The Washington Post brings us an exceedingly polite look at Donald Trump's "aides and allies" attempting to "refocus the president away from" his batshit insane daily COVID-19 pressers and into some other behavior that would, at the very least, make him look slightly less like the incompetent jackass whose flights of fancy and staggering disinterest continues to derail federal pandemic response efforts.
It's likely to enrage Trump when he sees it, because it is another in a long line of stories describing how Trump's aides try to steer Trump toward the behaviors they want by treating him like the idiot man-child he is. Everybody can agree, privately, that the man suggesting doctors look into maybe injecting people with disinfectants is absolutely an idiot. The latest key-jingling attempt to distract him will be a suggestion that as a Genius Businessman, he should instead be focusing on Genius Businessman stuff. Things he's good at. You know, like picking out decor for our new tent hospitals.
The rift between what every last Republican quoted by name says about Donald Trump and what the ones speaking anonymously tell reporters continues to be comical, insofar as the structures of fascist rule can be comical. In Republican attempts to steer Trump away from publicly pantsing himself on a daily basis, Senate Majority Whip John Thune will only offer that “one of the keys of being a good leader is surrounding yourself with people who have the knowledge and expertise and can kind of talk people through what we’re going through,” which is perhaps the gentlest possible way yet invented to tell a powerful person to shut his piehole every now and then.
On background, though, it is clear that both Trump's White House and Republican leaders elsewhere are engaged in a full-press effort to coax Trump into giving up his daily free-association sessions about the medical side of the pandemic and instead limit himself to economic cheerleading, and that they are doing so because President Tide Pods has been doing such damage to both himself and the Republican brand during an actual, full-fledged worldwide crisis that intervention is needed. Trump believes himself to be a master businessman, so the plan is to move him into speaking primarily about the economy, and the promised economic rebound, and other generic fact-free probably-lying nonsense of the sort that both Trump and his myriad economic "advisers" (looking at you, Kudlow) have turned into their own art form.
It is very easy to run into public trouble when spouting off the cuff about how doctors should maybe look into how to inject ultraviolet light into a person's insides to sterilize their insufficiently sizzling guts. Say the "economy" is about to rebound because you're lubricating the nation's job dispensers with new interest-bearing doodlewonks, though, and nobody will bat an eye. It's about time somebody lubricated our economic doodlewonks, the pundits will nod. Finally, a leader who is proactive.
An anonymous senior official tells the Post that "so far, Trump has been receptive to the new economic emphasis," while others make it clear that everybody knows this could all go to hell again if Trump begins to realize he's being stage-managed. Trump does consider "business" to be his bailiwick, however, so his aides have a decent chance of at least temporarily sidetracking him.
Note, however, that these moves appear to be being taken solely for White House self-preservation. Whether or not Trump's medical advice has been killing people, or his orders to focus on unproven treatments have been wreaking havoc on federal efforts to respond to the pandemic in a more appropriate fashion, doesn't enter into it; the question is whether Trump is politically damaging himself, his campaign, and other Republicans.

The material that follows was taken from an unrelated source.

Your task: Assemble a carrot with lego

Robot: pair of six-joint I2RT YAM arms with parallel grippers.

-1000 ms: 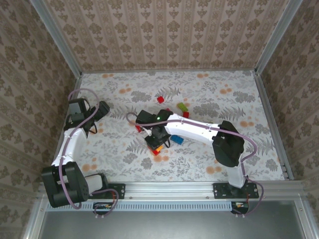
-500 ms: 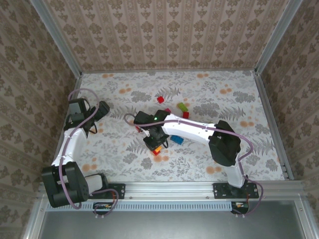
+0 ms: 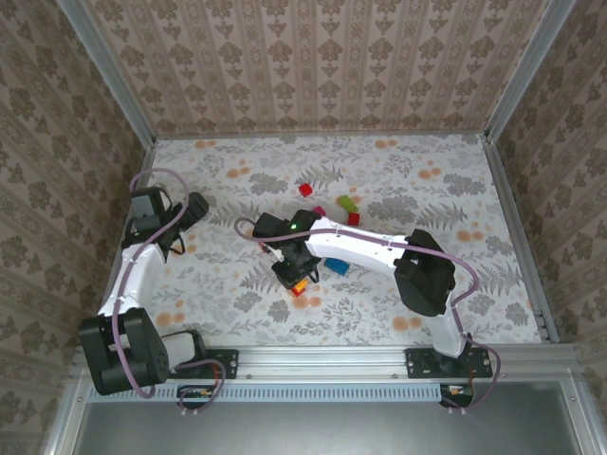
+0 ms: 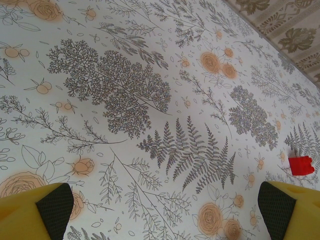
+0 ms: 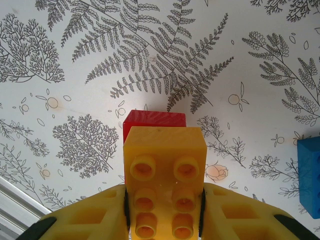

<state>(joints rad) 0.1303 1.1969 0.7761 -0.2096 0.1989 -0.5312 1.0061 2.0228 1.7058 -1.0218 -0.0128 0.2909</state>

It shouldn't be assumed that moving Trump from "medical" briefings to "economic" briefings will get fewer people killed. It likely won't. Trump's push to reopen economies so that he does not face voter wrath for economic damage will absolutely increase U.S. pandemic deaths, if successful, and may threaten hospitals with the untenable patient surges that shelter-in-place orders have in many places succeeded in holding off. The man can do serious damage.
The point is, however, that those deaths will be 1) later, as in not now, and 2) Trump and Republicans cannot, they believe, be as easily blamed for those deaths as they can be for briefings in which Trump suggests patients maybe try lupus medication or experimenting with bleach and see what that does. Republicans nationwide seem to be quite convinced that they will not be blamed for deaths caused by prodding states and counties to lift stay-at-home orders too early; the basis of that confidence remains vague, at best.